• What you are asked to do
The records must be duplicated exactly, with every picture left out.

****************************************

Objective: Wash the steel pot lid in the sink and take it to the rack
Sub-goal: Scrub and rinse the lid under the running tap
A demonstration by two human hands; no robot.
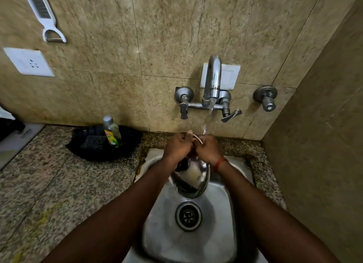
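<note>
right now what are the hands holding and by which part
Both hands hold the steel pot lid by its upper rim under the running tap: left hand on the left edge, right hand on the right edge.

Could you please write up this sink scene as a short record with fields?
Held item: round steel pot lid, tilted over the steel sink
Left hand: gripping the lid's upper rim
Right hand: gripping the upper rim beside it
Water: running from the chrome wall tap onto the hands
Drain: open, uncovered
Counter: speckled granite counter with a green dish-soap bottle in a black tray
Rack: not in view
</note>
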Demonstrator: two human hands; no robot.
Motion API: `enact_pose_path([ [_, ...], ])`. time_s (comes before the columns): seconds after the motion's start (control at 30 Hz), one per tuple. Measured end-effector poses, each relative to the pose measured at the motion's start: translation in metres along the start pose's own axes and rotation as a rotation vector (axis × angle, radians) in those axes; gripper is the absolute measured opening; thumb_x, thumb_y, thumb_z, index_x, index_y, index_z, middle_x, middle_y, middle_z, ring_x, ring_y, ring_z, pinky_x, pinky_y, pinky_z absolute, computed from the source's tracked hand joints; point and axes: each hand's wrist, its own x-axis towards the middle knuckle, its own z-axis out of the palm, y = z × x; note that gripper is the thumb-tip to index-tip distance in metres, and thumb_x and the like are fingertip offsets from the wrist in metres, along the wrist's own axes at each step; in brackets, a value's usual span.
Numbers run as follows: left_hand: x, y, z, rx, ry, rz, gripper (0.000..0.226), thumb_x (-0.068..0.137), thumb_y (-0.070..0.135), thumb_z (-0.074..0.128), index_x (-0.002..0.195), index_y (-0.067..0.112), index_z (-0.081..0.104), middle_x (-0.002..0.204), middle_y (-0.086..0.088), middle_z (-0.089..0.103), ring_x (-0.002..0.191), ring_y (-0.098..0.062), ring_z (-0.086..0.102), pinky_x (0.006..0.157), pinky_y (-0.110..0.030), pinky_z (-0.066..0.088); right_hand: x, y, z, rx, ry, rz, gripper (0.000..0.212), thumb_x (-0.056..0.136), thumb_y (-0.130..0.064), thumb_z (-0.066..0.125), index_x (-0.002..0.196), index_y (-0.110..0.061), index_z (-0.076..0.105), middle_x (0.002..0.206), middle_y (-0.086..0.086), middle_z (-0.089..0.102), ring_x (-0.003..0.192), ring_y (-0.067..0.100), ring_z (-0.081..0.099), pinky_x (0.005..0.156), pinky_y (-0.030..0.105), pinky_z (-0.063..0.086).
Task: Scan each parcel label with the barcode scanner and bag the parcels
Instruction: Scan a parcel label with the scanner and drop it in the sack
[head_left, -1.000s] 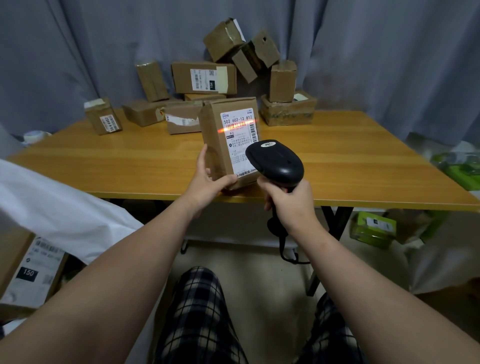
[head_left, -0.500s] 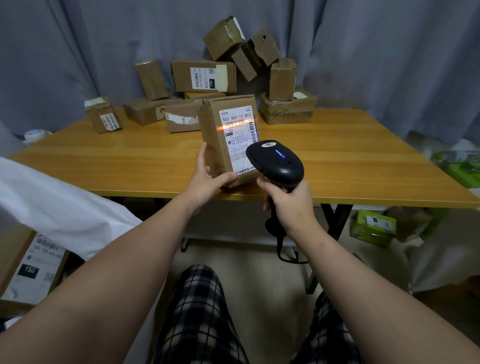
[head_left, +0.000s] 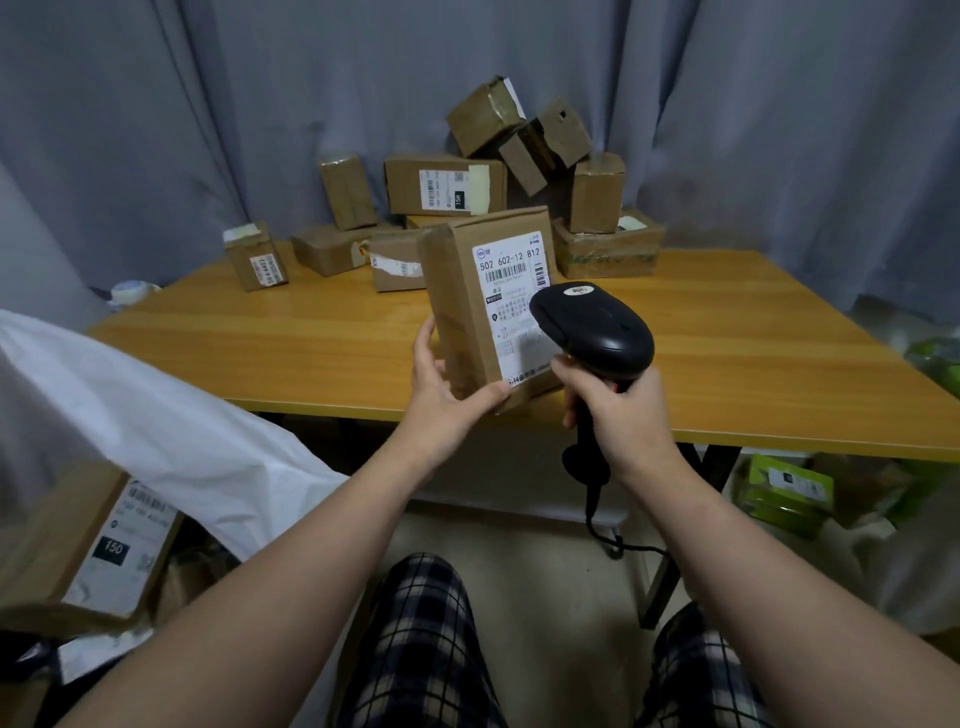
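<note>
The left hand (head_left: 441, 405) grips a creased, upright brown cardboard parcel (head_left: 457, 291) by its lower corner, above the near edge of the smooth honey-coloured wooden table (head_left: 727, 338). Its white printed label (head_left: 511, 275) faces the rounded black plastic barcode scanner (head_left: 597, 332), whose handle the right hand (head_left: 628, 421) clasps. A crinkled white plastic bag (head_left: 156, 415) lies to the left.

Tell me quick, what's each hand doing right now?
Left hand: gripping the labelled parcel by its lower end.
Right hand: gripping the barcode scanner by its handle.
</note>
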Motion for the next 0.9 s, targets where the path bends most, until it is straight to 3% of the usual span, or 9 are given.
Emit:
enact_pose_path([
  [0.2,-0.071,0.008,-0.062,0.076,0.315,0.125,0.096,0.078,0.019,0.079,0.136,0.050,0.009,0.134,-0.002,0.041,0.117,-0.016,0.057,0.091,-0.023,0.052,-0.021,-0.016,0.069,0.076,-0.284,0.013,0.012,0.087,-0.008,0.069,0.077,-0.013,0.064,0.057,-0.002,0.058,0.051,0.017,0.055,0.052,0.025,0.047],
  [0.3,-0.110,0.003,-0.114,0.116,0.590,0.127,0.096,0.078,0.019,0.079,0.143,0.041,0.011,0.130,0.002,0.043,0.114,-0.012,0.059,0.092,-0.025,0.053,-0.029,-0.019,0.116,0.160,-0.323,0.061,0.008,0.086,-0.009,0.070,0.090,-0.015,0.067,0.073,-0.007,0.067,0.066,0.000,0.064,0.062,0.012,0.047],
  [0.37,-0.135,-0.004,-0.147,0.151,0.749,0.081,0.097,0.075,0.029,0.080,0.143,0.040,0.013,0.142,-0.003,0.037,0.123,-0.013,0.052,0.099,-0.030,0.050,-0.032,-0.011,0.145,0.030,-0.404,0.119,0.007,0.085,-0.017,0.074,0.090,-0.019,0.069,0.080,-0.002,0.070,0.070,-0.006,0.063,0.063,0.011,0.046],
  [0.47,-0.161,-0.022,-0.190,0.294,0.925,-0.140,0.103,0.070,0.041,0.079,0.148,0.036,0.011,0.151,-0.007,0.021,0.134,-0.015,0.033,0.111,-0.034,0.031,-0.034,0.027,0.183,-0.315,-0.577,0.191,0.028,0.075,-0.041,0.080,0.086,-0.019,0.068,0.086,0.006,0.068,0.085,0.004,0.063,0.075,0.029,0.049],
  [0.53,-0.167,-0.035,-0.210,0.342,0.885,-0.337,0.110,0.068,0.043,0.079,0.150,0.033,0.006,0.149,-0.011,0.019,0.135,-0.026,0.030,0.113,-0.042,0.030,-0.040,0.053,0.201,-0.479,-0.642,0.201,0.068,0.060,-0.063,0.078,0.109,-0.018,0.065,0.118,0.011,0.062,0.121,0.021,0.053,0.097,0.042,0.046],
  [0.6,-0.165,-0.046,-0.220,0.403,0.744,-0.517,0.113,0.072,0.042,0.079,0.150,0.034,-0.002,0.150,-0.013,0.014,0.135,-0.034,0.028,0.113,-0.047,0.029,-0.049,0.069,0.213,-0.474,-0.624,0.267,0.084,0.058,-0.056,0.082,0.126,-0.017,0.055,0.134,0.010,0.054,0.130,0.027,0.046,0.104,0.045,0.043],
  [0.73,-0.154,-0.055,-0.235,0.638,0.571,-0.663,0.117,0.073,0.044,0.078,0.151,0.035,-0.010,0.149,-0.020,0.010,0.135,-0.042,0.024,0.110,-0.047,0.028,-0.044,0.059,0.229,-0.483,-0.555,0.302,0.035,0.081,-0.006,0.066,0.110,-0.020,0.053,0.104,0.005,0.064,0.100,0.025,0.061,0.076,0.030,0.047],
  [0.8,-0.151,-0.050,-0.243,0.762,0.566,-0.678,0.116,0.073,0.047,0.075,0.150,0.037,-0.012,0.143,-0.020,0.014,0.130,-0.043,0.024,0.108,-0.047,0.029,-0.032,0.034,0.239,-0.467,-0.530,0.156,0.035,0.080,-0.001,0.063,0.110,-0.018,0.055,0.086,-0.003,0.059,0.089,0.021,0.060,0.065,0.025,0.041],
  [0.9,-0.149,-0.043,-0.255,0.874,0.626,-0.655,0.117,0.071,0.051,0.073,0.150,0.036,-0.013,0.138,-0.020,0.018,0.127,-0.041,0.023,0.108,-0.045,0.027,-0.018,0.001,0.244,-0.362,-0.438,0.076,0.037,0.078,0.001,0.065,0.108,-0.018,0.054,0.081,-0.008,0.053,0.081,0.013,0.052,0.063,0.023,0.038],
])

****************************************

• Solution for this task
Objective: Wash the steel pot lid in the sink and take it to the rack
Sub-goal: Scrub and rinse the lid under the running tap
A demonstration by two human hands; no robot.
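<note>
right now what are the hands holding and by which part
Both hands hold the steel pot lid by its upper rim under the running tap: left hand on the left edge, right hand on the right edge.

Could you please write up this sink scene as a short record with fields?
Held item: round steel pot lid, tilted over the steel sink
Left hand: gripping the lid's upper rim
Right hand: gripping the upper rim beside it
Water: running from the chrome wall tap onto the hands
Drain: open, uncovered
Counter: speckled granite counter with a green dish-soap bottle in a black tray
Rack: not in view
</note>
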Demonstrator: two human hands; no robot.
Motion API: `enact_pose_path([ [_, ...], ])`. time_s (comes before the columns): seconds after the motion's start (control at 30 Hz), one per tuple. Measured end-effector poses, each relative to the pose measured at the motion's start: translation in metres along the start pose's own axes and rotation as a rotation vector (axis × angle, radians) in those axes; gripper is the absolute measured opening; thumb_x, thumb_y, thumb_z, index_x, index_y, index_z, middle_x, middle_y, middle_z, ring_x, ring_y, ring_z, pinky_x, pinky_y, pinky_z absolute, computed from the source's tracked hand joints; point and axes: each hand's wrist, its own x-axis towards the middle knuckle, its own z-axis out of the palm, y = z × x; note that gripper is the thumb-tip to index-tip distance in metres, and thumb_x and the like are fingertip offsets from the wrist in metres, along the wrist's own axes at each step; in brackets, a value's usual span.
Numbers run as follows: left_hand: x, y, z, rx, ry, rz, gripper (0.000..0.226), thumb_x (-0.068..0.137), thumb_y (-0.070..0.135), thumb_z (-0.074..0.128), index_x (-0.002..0.195), index_y (-0.067..0.112), index_z (-0.081..0.104), middle_x (-0.002..0.204), middle_y (-0.086..0.088), middle_z (-0.089..0.103), ring_x (-0.002..0.191), ring_y (-0.098..0.062), ring_z (-0.086..0.102), pinky_x (0.006..0.157), pinky_y (-0.110..0.030), pinky_z (-0.066..0.088); right_hand: x, y, z, rx, ry, rz, gripper (0.000..0.212), thumb_x (-0.056..0.136), thumb_y (-0.130..0.064), thumb_z (-0.066..0.125), index_x (-0.002..0.196), index_y (-0.110..0.061), index_z (-0.076..0.105), middle_x (0.002..0.206), middle_y (-0.086..0.086), middle_z (-0.089..0.102), ring_x (-0.003..0.192), ring_y (-0.067..0.100), ring_z (-0.081..0.099), pinky_x (0.005..0.156), pinky_y (-0.030..0.105), pinky_z (-0.063..0.086).
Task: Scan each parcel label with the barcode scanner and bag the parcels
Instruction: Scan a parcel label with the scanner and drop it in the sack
[head_left, -1.000s] 
[head_left, -0.500s] 
[head_left, +0.000s] 
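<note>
The left hand (head_left: 441, 405) grips a creased, upright brown cardboard parcel (head_left: 457, 291) by its lower corner, above the near edge of the smooth honey-coloured wooden table (head_left: 727, 338). Its white printed label (head_left: 511, 275) faces the rounded black plastic barcode scanner (head_left: 597, 332), whose handle the right hand (head_left: 628, 421) clasps. A crinkled white plastic bag (head_left: 156, 415) lies to the left.

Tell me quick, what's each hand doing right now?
Left hand: gripping the labelled parcel by its lower end.
Right hand: gripping the barcode scanner by its handle.
</note>
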Motion for the next 0.9 s, targets where the path bends most, until it is straight to 3% of the usual span, or 9 are given.
Emit:
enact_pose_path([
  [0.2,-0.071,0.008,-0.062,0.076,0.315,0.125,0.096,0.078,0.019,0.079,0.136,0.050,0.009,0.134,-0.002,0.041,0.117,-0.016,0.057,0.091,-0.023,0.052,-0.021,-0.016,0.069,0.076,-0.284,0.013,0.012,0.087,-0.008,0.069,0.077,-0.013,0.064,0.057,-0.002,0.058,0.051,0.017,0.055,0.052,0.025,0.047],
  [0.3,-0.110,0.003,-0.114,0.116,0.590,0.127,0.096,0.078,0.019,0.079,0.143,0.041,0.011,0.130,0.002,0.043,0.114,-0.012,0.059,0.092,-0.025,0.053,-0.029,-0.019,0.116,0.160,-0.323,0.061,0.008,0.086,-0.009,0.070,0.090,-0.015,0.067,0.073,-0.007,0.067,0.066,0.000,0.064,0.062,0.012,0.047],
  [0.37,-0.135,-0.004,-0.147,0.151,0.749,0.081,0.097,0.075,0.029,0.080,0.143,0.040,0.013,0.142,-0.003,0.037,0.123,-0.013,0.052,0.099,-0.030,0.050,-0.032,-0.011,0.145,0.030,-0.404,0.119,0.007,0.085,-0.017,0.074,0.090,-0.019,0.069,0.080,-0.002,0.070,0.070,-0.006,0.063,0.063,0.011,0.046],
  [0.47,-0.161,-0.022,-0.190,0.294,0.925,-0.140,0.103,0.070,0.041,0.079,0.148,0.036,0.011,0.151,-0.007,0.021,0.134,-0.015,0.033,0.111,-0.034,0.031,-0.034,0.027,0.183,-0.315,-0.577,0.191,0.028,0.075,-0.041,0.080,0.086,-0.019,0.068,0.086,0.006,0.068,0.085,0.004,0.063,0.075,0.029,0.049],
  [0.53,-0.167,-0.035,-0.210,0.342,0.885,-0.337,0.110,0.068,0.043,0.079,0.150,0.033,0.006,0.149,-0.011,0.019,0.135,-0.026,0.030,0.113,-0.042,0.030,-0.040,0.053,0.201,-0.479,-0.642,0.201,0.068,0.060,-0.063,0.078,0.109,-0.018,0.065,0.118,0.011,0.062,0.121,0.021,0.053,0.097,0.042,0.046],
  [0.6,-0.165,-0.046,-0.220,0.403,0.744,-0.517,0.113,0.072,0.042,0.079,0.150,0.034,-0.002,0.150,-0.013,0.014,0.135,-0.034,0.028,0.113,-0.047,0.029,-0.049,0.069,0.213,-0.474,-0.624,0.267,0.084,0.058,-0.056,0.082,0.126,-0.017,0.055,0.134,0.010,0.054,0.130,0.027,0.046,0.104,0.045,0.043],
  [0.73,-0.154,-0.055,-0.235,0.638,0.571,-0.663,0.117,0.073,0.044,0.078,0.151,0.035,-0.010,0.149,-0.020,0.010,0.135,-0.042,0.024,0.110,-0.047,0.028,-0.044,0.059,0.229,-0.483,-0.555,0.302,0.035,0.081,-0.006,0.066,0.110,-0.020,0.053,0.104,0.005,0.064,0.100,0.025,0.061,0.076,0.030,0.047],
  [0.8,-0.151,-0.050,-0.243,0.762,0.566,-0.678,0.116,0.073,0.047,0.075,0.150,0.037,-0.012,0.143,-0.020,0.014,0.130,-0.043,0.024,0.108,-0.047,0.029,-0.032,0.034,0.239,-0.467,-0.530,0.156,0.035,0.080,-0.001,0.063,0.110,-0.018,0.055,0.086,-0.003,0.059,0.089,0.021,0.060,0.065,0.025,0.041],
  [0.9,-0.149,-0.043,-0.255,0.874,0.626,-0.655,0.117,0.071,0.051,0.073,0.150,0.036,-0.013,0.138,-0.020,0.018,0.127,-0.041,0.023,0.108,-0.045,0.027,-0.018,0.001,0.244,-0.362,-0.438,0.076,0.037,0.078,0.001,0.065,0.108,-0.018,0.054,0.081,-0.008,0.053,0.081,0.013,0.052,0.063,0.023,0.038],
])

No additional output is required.